Problem requirements>
Repeat the data precisely as given.

Data shown>
=== Begin Enclosure ===

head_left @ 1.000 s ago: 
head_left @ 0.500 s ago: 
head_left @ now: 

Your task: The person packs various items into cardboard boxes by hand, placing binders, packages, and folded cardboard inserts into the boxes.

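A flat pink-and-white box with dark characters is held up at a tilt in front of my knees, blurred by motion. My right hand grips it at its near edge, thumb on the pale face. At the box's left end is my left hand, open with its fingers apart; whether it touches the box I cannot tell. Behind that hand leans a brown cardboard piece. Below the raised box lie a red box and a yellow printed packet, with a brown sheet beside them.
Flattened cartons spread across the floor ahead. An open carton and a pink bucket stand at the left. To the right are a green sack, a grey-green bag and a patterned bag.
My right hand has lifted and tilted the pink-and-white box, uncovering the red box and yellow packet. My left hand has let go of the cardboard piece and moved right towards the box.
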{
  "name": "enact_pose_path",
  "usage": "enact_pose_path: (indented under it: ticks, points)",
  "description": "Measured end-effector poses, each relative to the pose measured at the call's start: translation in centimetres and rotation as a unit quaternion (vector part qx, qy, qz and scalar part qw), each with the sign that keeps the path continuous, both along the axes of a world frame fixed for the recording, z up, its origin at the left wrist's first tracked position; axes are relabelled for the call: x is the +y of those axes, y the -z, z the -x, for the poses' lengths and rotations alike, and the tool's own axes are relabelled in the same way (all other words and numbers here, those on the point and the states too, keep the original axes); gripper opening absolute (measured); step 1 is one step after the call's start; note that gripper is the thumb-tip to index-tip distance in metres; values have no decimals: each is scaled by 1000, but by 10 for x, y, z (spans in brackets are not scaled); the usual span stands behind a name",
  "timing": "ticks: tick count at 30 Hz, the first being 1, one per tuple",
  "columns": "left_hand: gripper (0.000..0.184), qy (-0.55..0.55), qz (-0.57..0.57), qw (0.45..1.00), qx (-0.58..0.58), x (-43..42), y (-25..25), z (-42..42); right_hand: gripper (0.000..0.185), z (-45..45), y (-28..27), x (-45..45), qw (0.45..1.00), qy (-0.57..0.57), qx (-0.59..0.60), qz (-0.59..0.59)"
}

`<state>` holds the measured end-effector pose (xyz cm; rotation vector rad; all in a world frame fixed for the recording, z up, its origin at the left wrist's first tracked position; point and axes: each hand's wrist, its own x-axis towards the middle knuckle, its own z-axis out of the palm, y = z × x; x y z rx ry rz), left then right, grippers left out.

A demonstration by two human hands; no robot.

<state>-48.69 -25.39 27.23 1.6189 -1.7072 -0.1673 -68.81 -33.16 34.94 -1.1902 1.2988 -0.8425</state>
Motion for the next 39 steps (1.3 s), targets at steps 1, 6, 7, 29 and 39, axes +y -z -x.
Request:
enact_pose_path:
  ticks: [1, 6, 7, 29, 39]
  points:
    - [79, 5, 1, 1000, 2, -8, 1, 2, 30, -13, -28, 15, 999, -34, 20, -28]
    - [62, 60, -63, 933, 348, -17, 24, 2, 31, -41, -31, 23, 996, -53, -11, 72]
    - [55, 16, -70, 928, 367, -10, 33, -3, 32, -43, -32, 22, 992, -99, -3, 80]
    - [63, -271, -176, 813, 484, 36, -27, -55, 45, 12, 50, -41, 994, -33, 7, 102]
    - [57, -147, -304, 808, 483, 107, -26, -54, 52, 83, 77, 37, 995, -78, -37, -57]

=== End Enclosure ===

Written answer>
head_left @ 1.000 s ago: 
head_left @ 0.500 s ago: 
head_left @ now: 

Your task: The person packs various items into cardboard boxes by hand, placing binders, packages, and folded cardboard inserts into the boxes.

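A flat pink-and-white box with dark characters is held up at a tilt in front of my knees, blurred by motion. My right hand grips it at its near edge, thumb on the pale face. At the box's left end is my left hand, open with its fingers apart; whether it touches the box I cannot tell. Behind that hand leans a brown cardboard piece. Below the raised box lie a red box and a yellow printed packet, with a brown sheet beside them.
Flattened cartons spread across the floor ahead. An open carton and a pink bucket stand at the left. To the right are a green sack, a grey-green bag and a patterned bag.
My right hand has lifted and tilted the pink-and-white box, uncovering the red box and yellow packet. My left hand has let go of the cardboard piece and moved right towards the box.
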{
  "name": "enact_pose_path",
  "usage": "enact_pose_path: (indented under it: ticks, points)",
  "description": "Measured end-effector poses, each relative to the pose measured at the call's start: translation in centimetres and rotation as a unit quaternion (vector part qx, qy, qz and scalar part qw), each with the sign that keeps the path continuous, both along the axes of a world frame fixed for the recording, z up, its origin at the left wrist's first tracked position; axes are relabelled for the call: x is the +y of those axes, y the -z, z the -x, for the poses' lengths and rotations alike, and the tool's own axes are relabelled in the same way (all other words and numbers here, those on the point and the states too, keep the original axes); gripper opening absolute (measured); step 1 is one step after the call's start; note that gripper is the thumb-tip to index-tip distance in metres; values have no decimals: each is scaled by 1000, but by 10 for x, y, z (spans in brackets are not scaled); the usual span stands behind a name",
  "timing": "ticks: tick count at 30 Hz, the first being 1, one per tuple",
  "columns": "left_hand: gripper (0.000..0.184), qy (-0.55..0.55), qz (-0.57..0.57), qw (0.45..1.00), qx (-0.58..0.58), x (-43..42), y (-25..25), z (-42..42); right_hand: gripper (0.000..0.185), z (-45..45), y (-28..27), x (-45..45), qw (0.45..1.00), qy (-0.57..0.57), qx (-0.59..0.60), qz (-0.59..0.59)"
}

`<state>` holds the measured end-effector pose (xyz cm; rotation vector rad; all in a world frame fixed for the recording, z up, its origin at the left wrist's first tracked position; point and axes: each hand's wrist, its own x-axis towards the middle knuckle, its own z-axis out of the palm, y = z × x; x y z rx ry rz), left then right, grippers left out.

A demonstration by two human hands; no robot.

<state>-48.69 -25.39 27.23 1.6189 -1.7072 -0.1673 -68.81 -33.16 34.94 -1.1902 1.2988 -0.8425</state>
Motion for the next 39 steps (1.3 s), targets at steps 1, 6, 7, 29 and 39, axes +y -z -x.
Request:
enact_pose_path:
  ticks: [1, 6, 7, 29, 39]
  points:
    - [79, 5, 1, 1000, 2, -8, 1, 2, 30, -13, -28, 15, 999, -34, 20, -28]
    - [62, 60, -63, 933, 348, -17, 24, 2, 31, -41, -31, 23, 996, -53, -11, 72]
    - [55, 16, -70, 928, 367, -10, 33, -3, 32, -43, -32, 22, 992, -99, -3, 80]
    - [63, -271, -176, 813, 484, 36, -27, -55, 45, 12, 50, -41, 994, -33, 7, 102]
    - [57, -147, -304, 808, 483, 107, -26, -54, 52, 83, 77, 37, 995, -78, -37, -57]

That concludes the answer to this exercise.